▶ DIRECTIONS
Leaving out the pictures, output the lines from the one that contains "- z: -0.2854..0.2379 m" through the end of the material, exactly as they stand.
Start of Block
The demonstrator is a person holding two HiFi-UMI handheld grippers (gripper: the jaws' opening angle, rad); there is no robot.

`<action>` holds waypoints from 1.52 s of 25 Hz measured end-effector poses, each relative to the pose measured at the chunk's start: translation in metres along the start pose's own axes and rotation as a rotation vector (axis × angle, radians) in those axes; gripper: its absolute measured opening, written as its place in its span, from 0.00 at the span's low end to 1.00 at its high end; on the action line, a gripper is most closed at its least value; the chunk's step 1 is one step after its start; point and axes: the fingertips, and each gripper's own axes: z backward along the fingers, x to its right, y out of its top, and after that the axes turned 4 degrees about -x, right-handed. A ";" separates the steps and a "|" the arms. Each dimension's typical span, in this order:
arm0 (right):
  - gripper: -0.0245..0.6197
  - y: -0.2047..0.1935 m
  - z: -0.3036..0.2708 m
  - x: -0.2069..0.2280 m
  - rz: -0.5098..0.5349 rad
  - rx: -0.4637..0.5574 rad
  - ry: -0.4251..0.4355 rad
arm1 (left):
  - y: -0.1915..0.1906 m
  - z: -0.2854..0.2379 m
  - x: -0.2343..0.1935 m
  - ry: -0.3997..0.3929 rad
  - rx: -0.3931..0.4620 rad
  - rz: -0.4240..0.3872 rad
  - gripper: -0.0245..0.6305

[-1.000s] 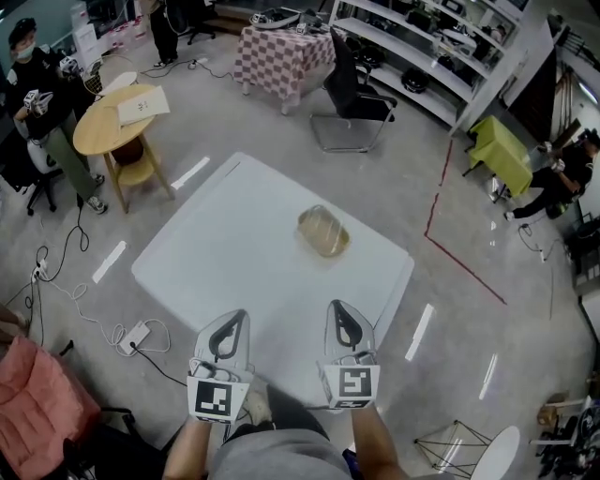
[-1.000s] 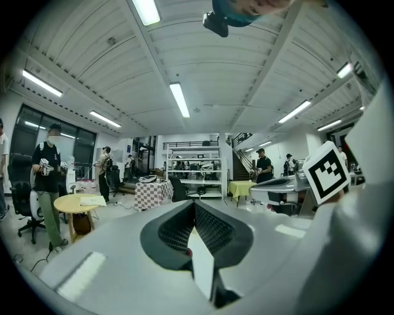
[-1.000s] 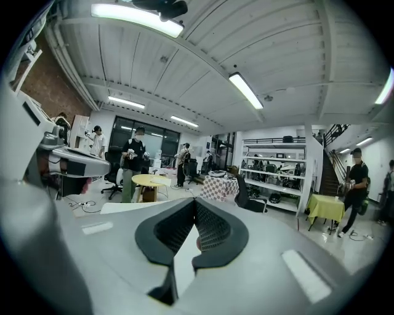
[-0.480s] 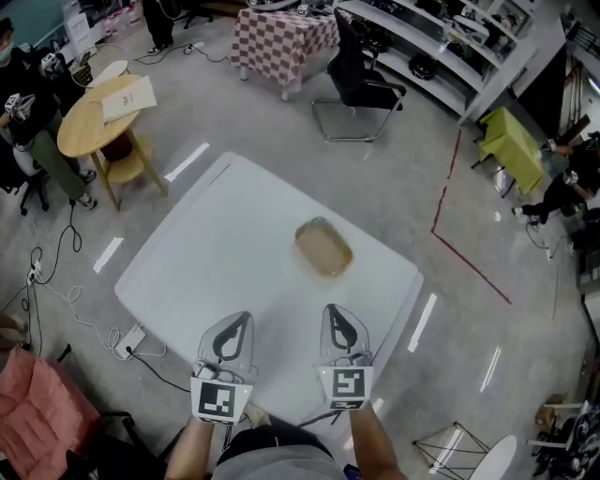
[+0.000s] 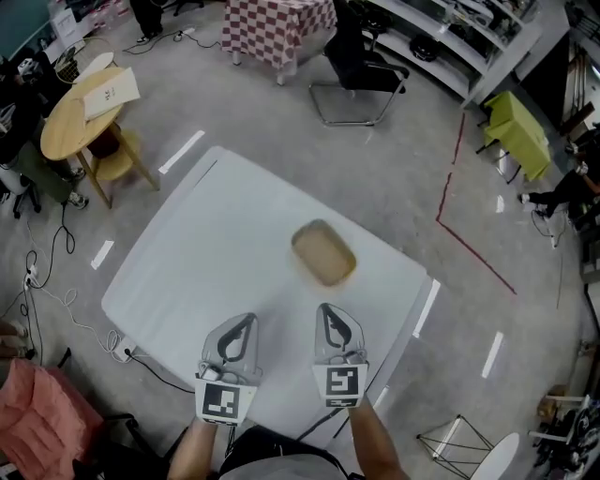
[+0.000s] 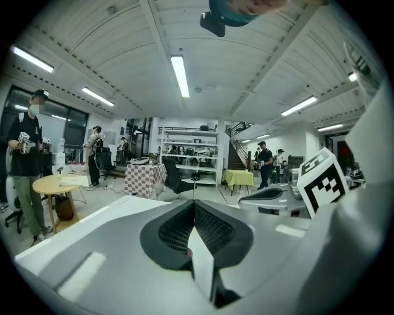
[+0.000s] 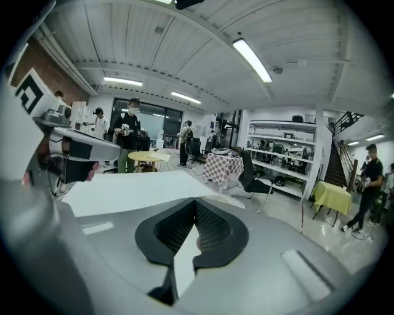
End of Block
▶ SOLUTION BELOW
  - z: -0.2854..0.2379 m
  - x: -0.2343..0.1935 m
  - ry: -0.3997..0.3929 rad
  - rx: -0.3931..0.4620 rad
  - rz: -0.4240..0.3872 rad
  - gripper: -0.0245..0.6305

[-1.000s] 
[-1.000s] 
[-1.000s] 
[-0.480s] 
[+0.000s] 
[+0.000s] 
[+0.000s] 

No further output remains for this exercise.